Ayato cały czas mnie obserwował, nie czułam się z tym za dobrze.. chciałam się po drugie przebrać!

- Ayato, mógłbyś wyjść? Chce się przebrać - rzekłam i odwróciłam się w stronę chłopaka, Ayato zeskanował mnie wzrokiem co też mi się nie spodobało

- Czego się niby wstydzisz? I tak jesteś płaska jak deska, więc nie rozumiem - zacisnęłam rękę w pięść, on musi być taki wkurwiający?

- Nie mam ochoty słuchać zdania jakiegoś pieprzonego kutasa - prychnęłam pod nosem - A teraz wyjdź

Nudziło mnie już to, że muszę cały czas któregoś z nich wyganiać z tego pokoju.. to jest męczące.

- Nie potrafisz się bawić deskooo... - ostatnie słowo Ayato przeciągnął i ruszył się w końcu z mojego łóżka

Jak nie Laito to on, nie wiem czy nie mają lepszych zajęć.. czy po prostu aż tak nudzi im się w tym życiu. Niech się w końcu zajmą czymś pożytecznym, a nie.. będą kurwa dupę zawracać.

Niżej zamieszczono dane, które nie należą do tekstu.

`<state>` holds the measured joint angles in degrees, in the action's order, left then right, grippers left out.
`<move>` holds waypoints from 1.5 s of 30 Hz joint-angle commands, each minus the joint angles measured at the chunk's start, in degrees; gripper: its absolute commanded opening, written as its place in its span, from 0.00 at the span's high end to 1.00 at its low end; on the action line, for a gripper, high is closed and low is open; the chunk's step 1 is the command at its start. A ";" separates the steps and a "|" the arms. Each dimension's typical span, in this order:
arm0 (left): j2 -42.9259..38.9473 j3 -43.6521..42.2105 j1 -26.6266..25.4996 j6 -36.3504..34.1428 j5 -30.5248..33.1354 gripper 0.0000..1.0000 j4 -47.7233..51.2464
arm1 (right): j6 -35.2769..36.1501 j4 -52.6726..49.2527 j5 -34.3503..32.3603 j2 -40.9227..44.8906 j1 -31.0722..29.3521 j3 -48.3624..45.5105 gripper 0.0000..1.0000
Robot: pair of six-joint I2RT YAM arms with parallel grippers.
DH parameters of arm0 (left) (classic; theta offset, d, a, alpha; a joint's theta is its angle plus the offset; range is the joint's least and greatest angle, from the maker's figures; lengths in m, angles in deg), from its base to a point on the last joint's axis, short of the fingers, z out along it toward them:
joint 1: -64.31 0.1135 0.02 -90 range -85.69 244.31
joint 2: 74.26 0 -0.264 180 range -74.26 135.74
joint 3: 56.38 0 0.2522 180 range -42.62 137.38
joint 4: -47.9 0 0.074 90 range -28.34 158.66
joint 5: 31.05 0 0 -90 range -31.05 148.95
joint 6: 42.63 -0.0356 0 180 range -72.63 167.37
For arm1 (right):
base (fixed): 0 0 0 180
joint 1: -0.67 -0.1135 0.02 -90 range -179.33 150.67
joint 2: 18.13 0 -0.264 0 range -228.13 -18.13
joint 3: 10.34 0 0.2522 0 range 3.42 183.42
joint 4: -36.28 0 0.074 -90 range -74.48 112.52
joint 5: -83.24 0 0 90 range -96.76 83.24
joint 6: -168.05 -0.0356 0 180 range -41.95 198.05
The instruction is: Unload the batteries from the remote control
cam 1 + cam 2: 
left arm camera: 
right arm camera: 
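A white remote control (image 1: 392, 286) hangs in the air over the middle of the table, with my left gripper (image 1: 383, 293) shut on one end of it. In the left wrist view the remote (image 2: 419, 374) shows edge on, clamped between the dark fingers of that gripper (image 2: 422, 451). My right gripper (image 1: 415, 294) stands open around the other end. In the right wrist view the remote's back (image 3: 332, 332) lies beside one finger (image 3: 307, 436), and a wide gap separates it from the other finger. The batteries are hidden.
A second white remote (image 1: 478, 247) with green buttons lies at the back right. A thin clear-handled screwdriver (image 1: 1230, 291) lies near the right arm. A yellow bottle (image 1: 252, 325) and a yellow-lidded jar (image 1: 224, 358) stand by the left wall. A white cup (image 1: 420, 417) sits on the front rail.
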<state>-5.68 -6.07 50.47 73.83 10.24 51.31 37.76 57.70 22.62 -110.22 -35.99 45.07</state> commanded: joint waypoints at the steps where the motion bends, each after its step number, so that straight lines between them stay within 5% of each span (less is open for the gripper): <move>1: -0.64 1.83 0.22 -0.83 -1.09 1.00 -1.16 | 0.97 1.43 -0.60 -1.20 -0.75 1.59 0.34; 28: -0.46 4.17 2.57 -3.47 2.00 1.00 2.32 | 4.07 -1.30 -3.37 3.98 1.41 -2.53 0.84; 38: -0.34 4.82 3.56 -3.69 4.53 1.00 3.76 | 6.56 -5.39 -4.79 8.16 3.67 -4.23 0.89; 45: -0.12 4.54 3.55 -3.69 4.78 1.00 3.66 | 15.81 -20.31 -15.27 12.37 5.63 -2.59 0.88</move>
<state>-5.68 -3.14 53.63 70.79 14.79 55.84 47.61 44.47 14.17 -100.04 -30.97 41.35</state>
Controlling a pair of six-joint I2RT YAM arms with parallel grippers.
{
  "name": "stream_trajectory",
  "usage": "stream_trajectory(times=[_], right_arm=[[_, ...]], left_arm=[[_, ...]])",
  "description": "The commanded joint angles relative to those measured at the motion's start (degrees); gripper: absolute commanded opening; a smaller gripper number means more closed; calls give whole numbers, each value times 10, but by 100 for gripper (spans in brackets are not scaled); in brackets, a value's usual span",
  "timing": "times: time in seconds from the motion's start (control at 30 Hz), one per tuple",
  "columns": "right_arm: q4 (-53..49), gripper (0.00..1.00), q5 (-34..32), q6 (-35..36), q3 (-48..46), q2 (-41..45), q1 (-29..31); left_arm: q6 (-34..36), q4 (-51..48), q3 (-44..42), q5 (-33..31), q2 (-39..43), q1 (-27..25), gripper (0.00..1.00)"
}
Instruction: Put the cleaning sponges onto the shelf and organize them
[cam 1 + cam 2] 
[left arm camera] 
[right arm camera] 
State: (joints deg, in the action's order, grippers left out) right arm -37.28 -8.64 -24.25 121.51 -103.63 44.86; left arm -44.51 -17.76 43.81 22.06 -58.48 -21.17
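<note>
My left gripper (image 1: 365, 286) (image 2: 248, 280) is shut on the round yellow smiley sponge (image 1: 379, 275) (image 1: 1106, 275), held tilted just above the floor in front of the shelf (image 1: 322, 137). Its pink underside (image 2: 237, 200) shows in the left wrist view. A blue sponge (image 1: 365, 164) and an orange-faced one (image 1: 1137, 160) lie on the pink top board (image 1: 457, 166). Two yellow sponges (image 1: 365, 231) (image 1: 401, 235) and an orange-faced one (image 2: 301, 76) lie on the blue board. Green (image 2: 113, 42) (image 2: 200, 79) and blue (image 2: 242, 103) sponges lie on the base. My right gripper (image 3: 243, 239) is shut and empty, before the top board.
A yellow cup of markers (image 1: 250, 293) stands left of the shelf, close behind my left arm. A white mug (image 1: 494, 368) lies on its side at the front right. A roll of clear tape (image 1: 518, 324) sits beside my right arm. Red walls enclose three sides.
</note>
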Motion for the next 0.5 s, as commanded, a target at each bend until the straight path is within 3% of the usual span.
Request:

Zignorowałam go i poszłam na balkon, nie będę się przy nim przebierała.. jeszcze niewiadomo co by mu do głowy strzeliło, a sprawdzać nie chce. Skoro Laito to jego biologiczny brat to muszą być chociaż trochę podobni.. prawda?

- Nie cierpię jak ktoś mnie ignoruje - popatrzyłam się na niego kątem oka - Wspominałem ci o tym?

- Nie pamiętam - ja go przeważnie nigdy nie słucham, więc nie mam bladego pojęcia

- Ignorantka.. jak można ignorować tak cudowną osobę? - podniosłam jedną brew ku górze i popatrzyłam się na wampira

- Pomarzyć zawsze możesz - uśmiechnęłam się cwanie, Ayato już miał odpowiedzieć gdy oboje usłyszeliśmy głośny krzyk

- Twoja siostra się tak drze? - zmarszczyłam delikatnie brwi, to na pewno nie była moja siostra...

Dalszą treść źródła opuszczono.